Contents
Thomas Bulfinch (1796–1867). Age of Fable: Vols. I & II: Stories of Gods and Heroes. 1913.
XXIV. c. Amphion
THE FOLLOWING are other celebrated mythical poets and musicians, some of whom were hardly inferior to Orpheus himself:
AMPHION
AMPHION was the son of Jupiter and Antiope, queen of Thebes. With his twin brother Zethus he was exposed at birth on Mount Cithæron, where they grew up among the shepherds, not knowing their parentage. Mercury gave Amphion a lyre and taught him to play upon it, and his brother occupied himself in hunting and tending the flocks.
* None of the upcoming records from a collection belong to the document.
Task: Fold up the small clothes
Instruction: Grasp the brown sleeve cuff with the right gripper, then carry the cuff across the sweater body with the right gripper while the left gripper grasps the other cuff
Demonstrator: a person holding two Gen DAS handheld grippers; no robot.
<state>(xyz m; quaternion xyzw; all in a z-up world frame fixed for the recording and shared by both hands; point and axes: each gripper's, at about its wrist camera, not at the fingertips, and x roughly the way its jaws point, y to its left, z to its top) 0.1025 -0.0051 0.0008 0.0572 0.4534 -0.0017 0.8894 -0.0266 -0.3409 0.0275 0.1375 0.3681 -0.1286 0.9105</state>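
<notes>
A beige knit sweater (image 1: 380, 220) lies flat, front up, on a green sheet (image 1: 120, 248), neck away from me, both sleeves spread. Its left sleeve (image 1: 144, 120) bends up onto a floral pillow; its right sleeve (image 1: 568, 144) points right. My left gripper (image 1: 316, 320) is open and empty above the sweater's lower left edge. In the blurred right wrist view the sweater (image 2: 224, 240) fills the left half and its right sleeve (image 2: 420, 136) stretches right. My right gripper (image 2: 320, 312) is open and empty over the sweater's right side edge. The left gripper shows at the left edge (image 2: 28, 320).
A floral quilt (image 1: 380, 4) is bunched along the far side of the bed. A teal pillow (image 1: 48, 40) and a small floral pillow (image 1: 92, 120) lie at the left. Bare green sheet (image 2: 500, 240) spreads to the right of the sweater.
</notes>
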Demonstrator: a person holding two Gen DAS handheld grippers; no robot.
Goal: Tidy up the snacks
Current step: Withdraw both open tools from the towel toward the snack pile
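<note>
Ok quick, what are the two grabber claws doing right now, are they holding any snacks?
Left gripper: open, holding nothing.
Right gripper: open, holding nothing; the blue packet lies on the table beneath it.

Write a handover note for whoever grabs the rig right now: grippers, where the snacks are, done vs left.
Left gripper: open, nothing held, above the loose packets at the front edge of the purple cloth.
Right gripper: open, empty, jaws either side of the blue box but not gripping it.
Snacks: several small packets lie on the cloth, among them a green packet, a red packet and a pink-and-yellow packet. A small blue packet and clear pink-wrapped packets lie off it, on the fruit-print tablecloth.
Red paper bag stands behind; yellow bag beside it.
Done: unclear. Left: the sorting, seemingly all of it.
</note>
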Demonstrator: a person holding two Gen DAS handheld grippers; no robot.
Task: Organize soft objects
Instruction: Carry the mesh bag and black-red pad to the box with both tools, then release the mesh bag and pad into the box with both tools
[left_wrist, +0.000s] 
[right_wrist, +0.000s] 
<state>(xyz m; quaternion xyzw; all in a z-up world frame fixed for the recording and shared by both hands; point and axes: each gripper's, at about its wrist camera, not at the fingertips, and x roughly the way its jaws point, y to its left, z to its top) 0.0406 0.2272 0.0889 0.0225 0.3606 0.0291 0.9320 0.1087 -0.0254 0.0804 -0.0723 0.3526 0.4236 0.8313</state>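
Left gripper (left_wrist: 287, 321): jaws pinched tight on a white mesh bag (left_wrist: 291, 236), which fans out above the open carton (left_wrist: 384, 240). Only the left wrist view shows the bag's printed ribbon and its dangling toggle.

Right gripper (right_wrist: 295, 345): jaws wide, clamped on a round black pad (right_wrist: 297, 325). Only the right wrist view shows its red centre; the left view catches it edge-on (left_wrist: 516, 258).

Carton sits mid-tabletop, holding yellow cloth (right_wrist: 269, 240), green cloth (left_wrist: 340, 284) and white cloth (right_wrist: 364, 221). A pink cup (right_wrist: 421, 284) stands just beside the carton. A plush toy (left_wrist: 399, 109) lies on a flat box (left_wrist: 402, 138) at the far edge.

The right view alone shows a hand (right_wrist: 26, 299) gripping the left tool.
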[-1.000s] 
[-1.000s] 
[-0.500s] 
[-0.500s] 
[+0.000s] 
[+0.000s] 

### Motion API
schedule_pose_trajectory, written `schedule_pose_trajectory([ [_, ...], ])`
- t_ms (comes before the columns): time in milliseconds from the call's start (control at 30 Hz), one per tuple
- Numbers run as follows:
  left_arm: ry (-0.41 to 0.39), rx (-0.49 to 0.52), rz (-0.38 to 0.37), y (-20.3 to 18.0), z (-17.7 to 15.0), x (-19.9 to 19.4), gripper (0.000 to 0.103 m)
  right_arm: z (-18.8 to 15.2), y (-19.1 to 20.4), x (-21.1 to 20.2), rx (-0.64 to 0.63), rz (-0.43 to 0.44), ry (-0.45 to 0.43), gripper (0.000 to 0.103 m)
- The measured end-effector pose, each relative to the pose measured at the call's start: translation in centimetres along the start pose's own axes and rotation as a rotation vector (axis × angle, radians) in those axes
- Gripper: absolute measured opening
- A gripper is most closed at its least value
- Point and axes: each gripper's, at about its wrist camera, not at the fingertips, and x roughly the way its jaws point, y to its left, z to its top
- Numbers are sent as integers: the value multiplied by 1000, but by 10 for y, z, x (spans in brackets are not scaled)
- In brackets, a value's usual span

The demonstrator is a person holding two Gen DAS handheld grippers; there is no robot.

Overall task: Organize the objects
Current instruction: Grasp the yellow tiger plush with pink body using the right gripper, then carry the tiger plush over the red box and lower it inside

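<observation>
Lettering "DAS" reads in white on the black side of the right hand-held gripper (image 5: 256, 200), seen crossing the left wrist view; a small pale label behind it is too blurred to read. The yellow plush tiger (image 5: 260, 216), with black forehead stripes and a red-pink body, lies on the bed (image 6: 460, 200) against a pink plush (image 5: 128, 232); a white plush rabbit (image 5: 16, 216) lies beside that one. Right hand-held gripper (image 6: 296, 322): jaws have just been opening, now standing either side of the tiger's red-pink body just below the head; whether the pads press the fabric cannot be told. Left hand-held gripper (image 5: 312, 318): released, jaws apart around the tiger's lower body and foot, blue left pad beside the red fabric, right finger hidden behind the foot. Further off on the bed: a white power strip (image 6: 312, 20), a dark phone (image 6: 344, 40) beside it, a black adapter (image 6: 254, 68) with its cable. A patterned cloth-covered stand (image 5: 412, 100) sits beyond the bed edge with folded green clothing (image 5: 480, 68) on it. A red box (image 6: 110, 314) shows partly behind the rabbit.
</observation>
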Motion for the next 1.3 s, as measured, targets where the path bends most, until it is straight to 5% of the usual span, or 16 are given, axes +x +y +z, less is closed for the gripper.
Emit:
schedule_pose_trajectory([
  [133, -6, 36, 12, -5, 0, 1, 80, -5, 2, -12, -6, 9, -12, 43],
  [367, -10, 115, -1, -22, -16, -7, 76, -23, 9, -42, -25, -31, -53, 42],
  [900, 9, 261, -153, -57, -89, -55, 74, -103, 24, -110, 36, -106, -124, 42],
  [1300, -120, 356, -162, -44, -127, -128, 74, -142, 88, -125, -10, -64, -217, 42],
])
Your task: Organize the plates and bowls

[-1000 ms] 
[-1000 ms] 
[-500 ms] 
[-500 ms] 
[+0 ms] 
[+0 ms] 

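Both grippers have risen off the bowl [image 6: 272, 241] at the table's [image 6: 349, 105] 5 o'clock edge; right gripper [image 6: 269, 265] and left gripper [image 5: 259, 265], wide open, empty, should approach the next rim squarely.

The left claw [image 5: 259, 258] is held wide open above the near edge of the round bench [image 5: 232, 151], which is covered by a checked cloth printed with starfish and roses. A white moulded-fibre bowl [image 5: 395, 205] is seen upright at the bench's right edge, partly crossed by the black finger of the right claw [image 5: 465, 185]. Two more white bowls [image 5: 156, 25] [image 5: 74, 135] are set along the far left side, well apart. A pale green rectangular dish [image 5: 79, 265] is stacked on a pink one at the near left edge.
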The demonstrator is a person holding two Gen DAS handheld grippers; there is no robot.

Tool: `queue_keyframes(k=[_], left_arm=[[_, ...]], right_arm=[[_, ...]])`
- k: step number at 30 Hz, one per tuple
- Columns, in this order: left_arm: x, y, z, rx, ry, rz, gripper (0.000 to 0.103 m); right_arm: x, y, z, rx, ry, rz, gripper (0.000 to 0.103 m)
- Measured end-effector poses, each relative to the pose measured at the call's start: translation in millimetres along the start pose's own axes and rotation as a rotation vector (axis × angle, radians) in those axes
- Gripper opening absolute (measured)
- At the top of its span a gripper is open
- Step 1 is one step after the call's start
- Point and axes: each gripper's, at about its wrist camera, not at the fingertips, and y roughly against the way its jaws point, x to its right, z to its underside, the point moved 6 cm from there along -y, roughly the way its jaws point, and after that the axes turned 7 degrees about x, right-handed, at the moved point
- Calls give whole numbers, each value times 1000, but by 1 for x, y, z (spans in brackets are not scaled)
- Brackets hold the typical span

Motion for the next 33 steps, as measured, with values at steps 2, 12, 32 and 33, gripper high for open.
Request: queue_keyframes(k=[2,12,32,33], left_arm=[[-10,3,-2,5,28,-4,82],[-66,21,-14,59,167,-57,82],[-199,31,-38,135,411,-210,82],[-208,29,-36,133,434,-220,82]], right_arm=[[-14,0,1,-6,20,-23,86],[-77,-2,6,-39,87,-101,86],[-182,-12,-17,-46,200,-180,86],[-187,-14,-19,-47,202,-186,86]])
Meanwhile Antiope, their mother, who had been treated with great cruelty by Lycus, the usurping king of Thebes, and by Dirce, his wife, found means to inform her children of their rights and to summon them to her assistance. With a band of their fellow-herdsmen they attacked and slew Lycus, and tying Dirce by the hair of her head to a bull, let him drag her till she was dead. Amphion, having become king of Thebes, fortified the city with a wall. It is said that when he played on his lyre the stones moved of their own accord and took their places in the wall.
See Tennyson’s poem of “Amphion” for an amusing use made of this story.